* [WORK INSTRUCTION]:
Print the data exactly, leaving nothing out.
───── STORED DATA
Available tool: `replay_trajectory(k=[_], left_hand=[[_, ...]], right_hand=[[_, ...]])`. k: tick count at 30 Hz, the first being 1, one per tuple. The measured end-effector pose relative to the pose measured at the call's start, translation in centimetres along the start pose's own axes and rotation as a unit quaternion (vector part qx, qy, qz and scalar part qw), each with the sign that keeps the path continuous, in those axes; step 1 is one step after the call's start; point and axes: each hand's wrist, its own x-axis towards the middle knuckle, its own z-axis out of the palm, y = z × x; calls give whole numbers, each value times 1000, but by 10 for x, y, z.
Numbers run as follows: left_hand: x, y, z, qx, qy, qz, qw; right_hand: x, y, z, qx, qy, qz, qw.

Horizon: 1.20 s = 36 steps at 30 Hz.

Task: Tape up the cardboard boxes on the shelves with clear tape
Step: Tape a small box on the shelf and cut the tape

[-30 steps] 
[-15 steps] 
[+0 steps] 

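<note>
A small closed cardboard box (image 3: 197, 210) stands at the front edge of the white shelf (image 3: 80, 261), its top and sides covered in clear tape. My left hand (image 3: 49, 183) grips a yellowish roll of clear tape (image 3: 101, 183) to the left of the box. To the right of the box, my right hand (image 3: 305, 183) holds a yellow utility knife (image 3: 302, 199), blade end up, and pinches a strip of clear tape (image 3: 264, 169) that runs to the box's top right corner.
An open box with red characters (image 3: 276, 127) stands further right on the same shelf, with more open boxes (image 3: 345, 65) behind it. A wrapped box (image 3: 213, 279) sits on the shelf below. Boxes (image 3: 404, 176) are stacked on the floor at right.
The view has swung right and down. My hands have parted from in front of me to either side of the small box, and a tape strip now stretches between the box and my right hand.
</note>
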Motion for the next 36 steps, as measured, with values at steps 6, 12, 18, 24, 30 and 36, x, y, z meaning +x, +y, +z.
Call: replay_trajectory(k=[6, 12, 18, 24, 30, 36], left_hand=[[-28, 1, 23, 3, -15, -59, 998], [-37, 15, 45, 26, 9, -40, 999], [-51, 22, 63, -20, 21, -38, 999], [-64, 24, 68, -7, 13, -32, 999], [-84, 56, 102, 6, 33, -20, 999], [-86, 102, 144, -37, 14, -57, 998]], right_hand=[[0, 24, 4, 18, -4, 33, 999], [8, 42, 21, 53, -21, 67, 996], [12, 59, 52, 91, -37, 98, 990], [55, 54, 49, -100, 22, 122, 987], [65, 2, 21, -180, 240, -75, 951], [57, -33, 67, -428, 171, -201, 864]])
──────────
* [RESULT BELOW]:
Available tool: `replay_trajectory(k=[_], left_hand=[[_, ...]], right_hand=[[_, ...]])`. k: tick count at 30 Hz, the first being 1, one per tuple. The measured end-effector pose relative to the pose measured at the call's start, translation in centimetres along the start pose's own axes and rotation as a unit quaternion (vector part qx, qy, qz and scalar part qw), each with the sign that keeps the path continuous, in those axes; step 1 is one step after the call's start; point and axes: each hand's wrist, its own x-axis towards the middle knuckle, its own z-axis out of the palm, y = z × x; calls give whole numbers, each value times 1000, but by 10 for x, y, z.
Numbers run as follows: left_hand: x, y, z, qx, qy, qz, qw; right_hand: x, y, z, qx, qy, qz, qw.

Horizon: 1.20 s = 36 steps at 30 Hz.

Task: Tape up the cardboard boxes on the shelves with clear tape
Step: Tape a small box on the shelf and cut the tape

[-30 steps] 
[-15 steps] 
[+0 steps] 

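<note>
A small closed cardboard box (image 3: 197, 210) stands at the front edge of the white shelf (image 3: 80, 261), its top and sides covered in clear tape. My left hand (image 3: 49, 183) grips a yellowish roll of clear tape (image 3: 101, 183) to the left of the box. To the right of the box, my right hand (image 3: 305, 183) holds a yellow utility knife (image 3: 302, 199), blade end up, and pinches a strip of clear tape (image 3: 264, 169) that runs to the box's top right corner.
An open box with red characters (image 3: 276, 127) stands further right on the same shelf, with more open boxes (image 3: 345, 65) behind it. A wrapped box (image 3: 213, 279) sits on the shelf below. Boxes (image 3: 404, 176) are stacked on the floor at right.
The view has swung right and down. My hands have parted from in front of me to either side of the small box, and a tape strip now stretches between the box and my right hand.
</note>
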Motion for the next 36 steps, as measured, with values at steps 6, 12, 18, 24, 30 and 36, x, y, z meaning +x, +y, +z.
Call: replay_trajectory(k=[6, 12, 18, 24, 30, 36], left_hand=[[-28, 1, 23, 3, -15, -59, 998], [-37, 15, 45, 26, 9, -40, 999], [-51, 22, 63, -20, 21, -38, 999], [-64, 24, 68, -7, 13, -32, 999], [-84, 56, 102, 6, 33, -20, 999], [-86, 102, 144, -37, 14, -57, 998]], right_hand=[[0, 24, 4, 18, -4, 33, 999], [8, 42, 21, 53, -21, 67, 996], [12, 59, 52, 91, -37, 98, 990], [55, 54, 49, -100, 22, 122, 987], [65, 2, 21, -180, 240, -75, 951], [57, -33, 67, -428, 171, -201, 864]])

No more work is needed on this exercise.